Look below for the line that has "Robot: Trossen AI"; output exactly from it through the line that has "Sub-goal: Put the", and leave the pictures out.

Records from a data source
[Start of Attachment]
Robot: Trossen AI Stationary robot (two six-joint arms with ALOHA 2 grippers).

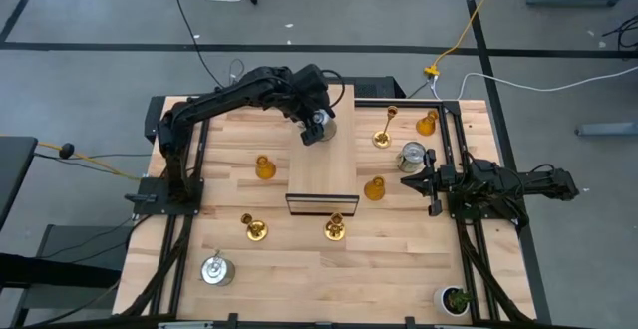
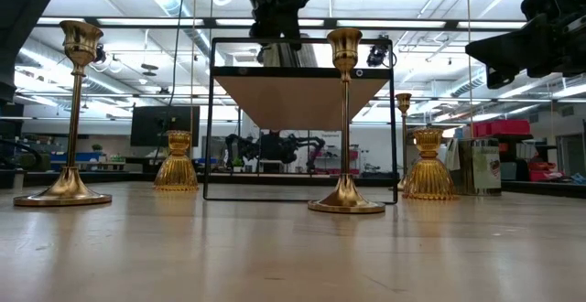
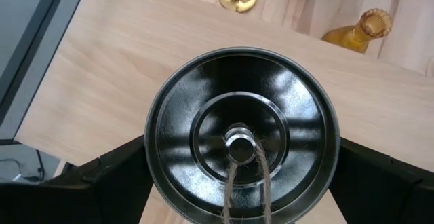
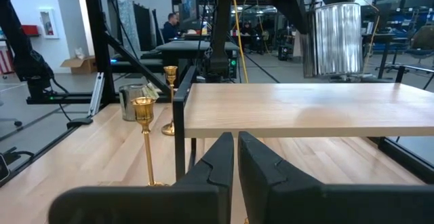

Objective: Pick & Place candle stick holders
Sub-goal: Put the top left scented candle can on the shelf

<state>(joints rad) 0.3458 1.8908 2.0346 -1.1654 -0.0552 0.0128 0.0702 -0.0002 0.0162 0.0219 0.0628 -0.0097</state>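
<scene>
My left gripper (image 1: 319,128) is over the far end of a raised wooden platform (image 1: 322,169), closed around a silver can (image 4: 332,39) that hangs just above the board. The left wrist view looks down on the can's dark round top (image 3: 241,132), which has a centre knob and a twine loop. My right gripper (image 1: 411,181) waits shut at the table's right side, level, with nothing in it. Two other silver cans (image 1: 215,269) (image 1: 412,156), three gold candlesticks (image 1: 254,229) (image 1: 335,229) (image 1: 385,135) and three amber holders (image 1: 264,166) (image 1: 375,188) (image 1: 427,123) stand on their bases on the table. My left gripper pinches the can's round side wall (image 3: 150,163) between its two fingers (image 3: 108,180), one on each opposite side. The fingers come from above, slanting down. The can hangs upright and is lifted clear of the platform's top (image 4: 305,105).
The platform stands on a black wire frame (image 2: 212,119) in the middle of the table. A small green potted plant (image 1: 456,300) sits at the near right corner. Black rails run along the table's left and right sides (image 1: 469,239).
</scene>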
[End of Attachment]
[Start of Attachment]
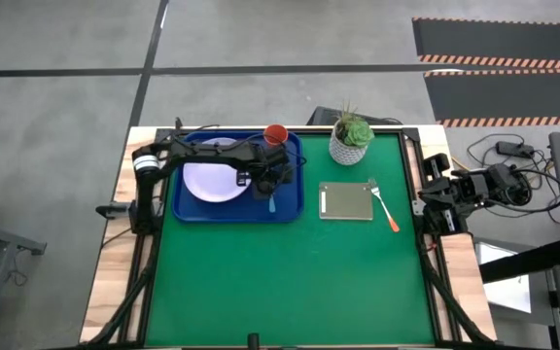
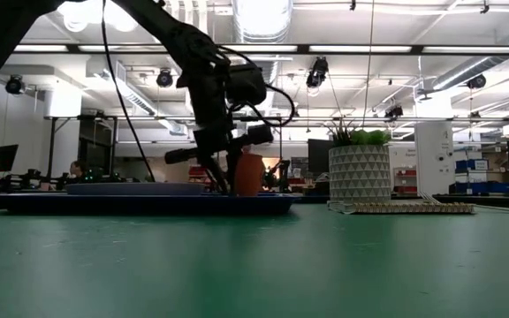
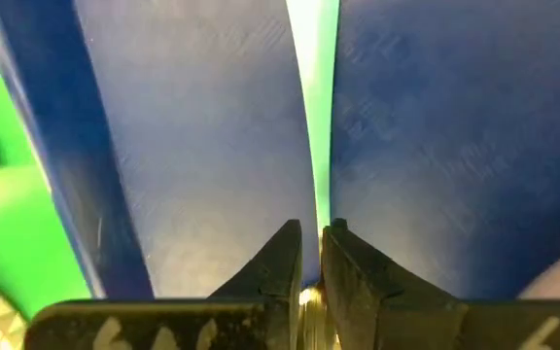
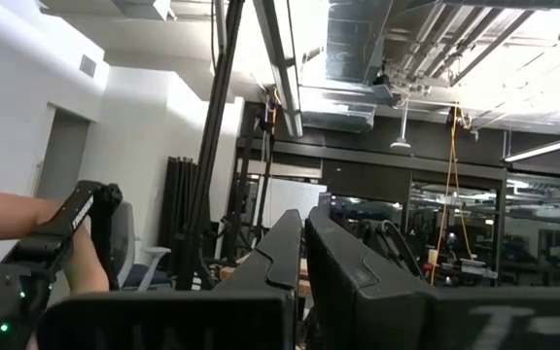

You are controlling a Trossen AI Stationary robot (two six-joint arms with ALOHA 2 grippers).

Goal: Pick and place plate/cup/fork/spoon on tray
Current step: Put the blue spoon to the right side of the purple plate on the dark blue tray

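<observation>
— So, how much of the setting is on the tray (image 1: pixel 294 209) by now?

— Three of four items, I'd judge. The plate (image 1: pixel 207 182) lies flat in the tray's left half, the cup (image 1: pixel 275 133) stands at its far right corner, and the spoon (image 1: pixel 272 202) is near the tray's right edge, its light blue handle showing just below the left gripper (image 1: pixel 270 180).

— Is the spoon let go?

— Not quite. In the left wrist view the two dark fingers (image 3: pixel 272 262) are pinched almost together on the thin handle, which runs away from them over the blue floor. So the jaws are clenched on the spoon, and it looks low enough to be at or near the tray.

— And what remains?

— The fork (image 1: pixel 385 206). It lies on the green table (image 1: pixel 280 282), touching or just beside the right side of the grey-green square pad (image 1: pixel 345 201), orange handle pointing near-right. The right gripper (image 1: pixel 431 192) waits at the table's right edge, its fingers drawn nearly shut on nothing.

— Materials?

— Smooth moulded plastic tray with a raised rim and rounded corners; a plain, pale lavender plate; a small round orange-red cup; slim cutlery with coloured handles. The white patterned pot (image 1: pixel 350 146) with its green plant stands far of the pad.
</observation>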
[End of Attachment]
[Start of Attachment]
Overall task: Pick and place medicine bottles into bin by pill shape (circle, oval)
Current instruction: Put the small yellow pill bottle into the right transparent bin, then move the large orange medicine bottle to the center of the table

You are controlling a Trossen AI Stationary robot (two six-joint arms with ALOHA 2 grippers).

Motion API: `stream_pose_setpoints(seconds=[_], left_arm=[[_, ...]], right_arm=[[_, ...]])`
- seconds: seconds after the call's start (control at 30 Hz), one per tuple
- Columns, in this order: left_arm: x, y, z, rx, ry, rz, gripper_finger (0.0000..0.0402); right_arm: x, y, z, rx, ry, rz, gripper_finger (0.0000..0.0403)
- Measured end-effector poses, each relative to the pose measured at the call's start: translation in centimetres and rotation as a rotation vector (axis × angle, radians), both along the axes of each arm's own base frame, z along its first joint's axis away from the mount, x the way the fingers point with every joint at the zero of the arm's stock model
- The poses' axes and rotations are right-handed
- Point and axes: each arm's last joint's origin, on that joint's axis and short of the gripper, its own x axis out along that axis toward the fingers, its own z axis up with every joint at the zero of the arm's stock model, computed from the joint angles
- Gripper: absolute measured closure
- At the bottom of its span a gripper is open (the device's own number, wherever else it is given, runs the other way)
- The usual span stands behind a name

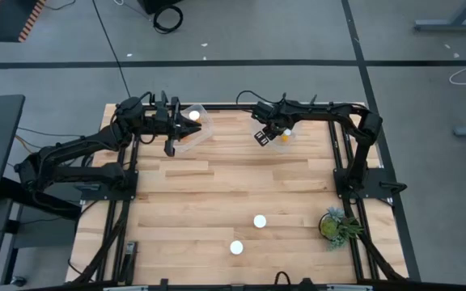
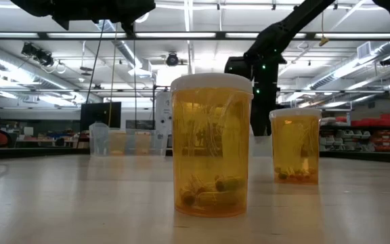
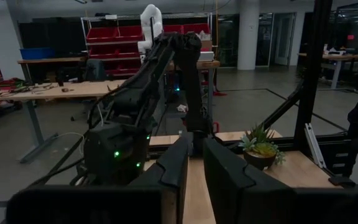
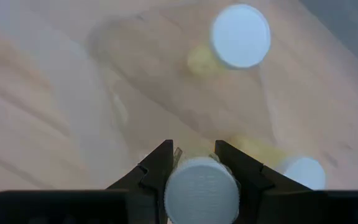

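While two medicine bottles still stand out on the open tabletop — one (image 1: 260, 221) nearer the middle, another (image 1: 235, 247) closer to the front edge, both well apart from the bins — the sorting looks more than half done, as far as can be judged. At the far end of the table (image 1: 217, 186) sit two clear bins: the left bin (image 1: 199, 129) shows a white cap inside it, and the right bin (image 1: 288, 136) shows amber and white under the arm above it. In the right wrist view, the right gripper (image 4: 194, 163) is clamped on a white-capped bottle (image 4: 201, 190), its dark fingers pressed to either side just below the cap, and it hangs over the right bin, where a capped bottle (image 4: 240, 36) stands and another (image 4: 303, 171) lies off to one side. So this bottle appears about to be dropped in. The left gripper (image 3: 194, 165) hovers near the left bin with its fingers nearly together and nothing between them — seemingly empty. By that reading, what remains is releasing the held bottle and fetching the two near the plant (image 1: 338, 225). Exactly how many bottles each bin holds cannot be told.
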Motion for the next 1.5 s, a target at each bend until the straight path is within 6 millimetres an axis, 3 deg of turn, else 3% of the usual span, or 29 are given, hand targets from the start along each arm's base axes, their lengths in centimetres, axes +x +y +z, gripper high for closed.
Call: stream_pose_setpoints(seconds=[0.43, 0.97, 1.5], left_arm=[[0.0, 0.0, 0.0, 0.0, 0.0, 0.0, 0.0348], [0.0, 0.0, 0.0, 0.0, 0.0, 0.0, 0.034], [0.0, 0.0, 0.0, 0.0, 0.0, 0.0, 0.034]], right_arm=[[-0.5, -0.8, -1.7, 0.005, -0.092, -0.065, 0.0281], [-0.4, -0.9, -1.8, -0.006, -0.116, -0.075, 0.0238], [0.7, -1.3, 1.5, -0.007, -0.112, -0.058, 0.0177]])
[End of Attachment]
• Exercise solution:
Robot: Trossen AI Stationary robot (two six-joint arms with ALOHA 2 grippers).


Objective: Pick & Place candle stick holders
Sub-goal: Put the top left scented candle can on the shelf

That finishes the exercise, with nothing more to add.